Ус и товарищи умоляли его, просили, плакали, наконец, грозили, что-де они силой его возьмут, – патриарх был непреклонен.

– Кто подымает меч, тот погибает от меча, – вознегодовал он. – Коль я бы хотел насильно сесть на свой престол, я бы давно на нем сидел: стоило только в последний приезд мой в Москву ударить в Царь-колокол… Да и в Воскресенский монастырь являлся Стенька Разин да и многие другие и предлагали поднять весь Дон и боярских людей, чтобы идти на Москву, но я под клятвой запретил это, и благодарю Господа сил, что через меня не пролито ни единой капли крови. Пущай мои злодеи ликуют, но суд Божий ждет их на небесах за все мои мучения, за все зло, которое они причинили мне.

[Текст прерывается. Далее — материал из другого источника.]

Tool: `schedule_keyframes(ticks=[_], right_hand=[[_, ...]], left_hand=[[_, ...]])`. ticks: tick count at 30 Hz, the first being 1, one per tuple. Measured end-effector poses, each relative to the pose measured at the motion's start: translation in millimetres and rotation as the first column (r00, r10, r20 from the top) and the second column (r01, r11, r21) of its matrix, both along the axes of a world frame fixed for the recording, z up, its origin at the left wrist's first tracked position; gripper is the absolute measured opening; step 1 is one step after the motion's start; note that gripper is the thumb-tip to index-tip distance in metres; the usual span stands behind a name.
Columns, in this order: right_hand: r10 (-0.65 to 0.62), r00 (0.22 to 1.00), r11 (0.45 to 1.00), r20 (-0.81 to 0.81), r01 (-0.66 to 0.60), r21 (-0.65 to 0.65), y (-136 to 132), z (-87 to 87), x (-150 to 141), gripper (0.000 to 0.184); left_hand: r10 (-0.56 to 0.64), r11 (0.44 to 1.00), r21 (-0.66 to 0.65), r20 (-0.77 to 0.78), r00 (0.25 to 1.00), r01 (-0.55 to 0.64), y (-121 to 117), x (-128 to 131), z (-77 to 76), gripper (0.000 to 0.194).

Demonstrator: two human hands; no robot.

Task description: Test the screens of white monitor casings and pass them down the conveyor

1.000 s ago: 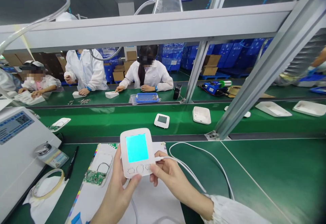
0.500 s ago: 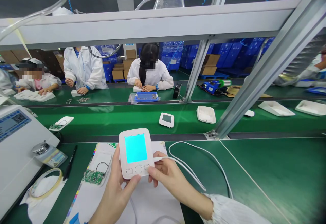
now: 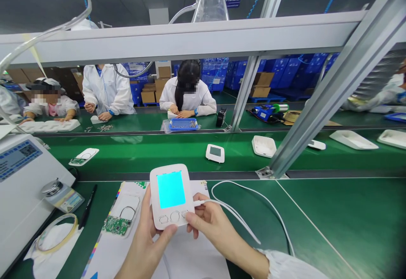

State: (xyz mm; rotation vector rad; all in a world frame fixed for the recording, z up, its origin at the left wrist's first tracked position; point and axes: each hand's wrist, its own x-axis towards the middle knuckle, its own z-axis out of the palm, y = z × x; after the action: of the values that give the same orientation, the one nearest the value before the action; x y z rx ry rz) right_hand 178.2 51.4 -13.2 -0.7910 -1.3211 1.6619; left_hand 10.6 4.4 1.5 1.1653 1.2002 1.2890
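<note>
A white square handheld device (image 3: 173,168) with a lit cyan screen and three outlined buttons is held up over the bench. My left hand (image 3: 151,232) is closed round its left side and bottom edge, the thumb along the front. At the lower right corner, my right hand (image 3: 209,220) grips the device, its thumb on the rightmost button. A white cable (image 3: 236,214) is plugged into the device's right side and runs past my right fingers. Beneath lies a white sheet (image 3: 190,253), with a green circuit board (image 3: 116,225) in a white shell on its left.
A green conveyor (image 3: 177,150) beyond the bench carries white casings (image 3: 264,146) and a screen unit (image 3: 215,153). Left are a dispenser bottle (image 3: 63,194), black pen (image 3: 88,207), tape roll (image 3: 57,233) and white machine (image 3: 25,203). A metal post (image 3: 317,97) slants at right. Co-workers sit opposite.
The view has tilted up slightly, so the scene sits lower in the picture. White parts on the conveyor have shifted right. Both hands keep their hold on the device.
</note>
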Motion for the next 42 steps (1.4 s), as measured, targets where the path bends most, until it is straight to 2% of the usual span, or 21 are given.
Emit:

С сокрушенным сердцем казаки простились с Никоном, просили от него отпущения грехов и ушли.

Когда они возвратились к инокине, та с лихорадочным жаром спросила:

– Ну что?

– Видели его, не соглашается, – отвечал Ус, – не хочет кровопролития.

– Видно, на то воля Божья, – перекрестилась набожно инокиня. – Теперь нужно вернуться домой, дождаться Стеньки; и коли он вернется, подымаем всю Русскую землю, и она посадит его сама на патриарший престол. Пущай падает грех на голову врагов Никона.

Они тотчас тронулись в обратный путь.

Не прошло и двух месяцев после этого, как приставленный к Никону архимандрит Иосиф отпросился у московского патриарха Иоасафа приехать в Москву. Он получил разрешение и выехал туда с монахом Провом.

Прибыв в Москву, он донес царю:

«Весной 1668 года были у Никона воры, донские казаки. Я сам видел у него двоих человек, и Никон мне говорил, что это донские казаки, и про других сказывал, что были у него в монашеском платье, говорили ему: „Нет ли тебе какого утеснения: мы тебя отсюда опростаем”. Никон говорил мне также: „И в Воскресенском монастыре бывали у меня донские казаки и говорили: если хочешь, то мы тебя по-прежнему на патриаршество посадим, сберем вольницу, боярских людей”. Никон сказывал мне также, что будет о нем в Москве новый собор, по требованию цареградского патриарха; писал ему об этом Афанасий Иконийский».

Приехавший с архимандритом монах Пров донес от себя, что Никон хотел бежать из Ферапонтова и обратиться к народу с жалобой на напрасное заточение.

Без следствия и суда, по одному голословному доносу, враги Никона, а главный из них Хитрово, добились у царя, что Афанасия Иконийского сослали в Макарьевский монастырь на У иже, а Никона велели держать под замком в его келье.

Никон вновь сделался бессрочно затворником и в одиночестве, казалось, тщетно взывал о мщении, но вскоре оказалось, что его пророчество, сказанное Стрешневу, осуществилось.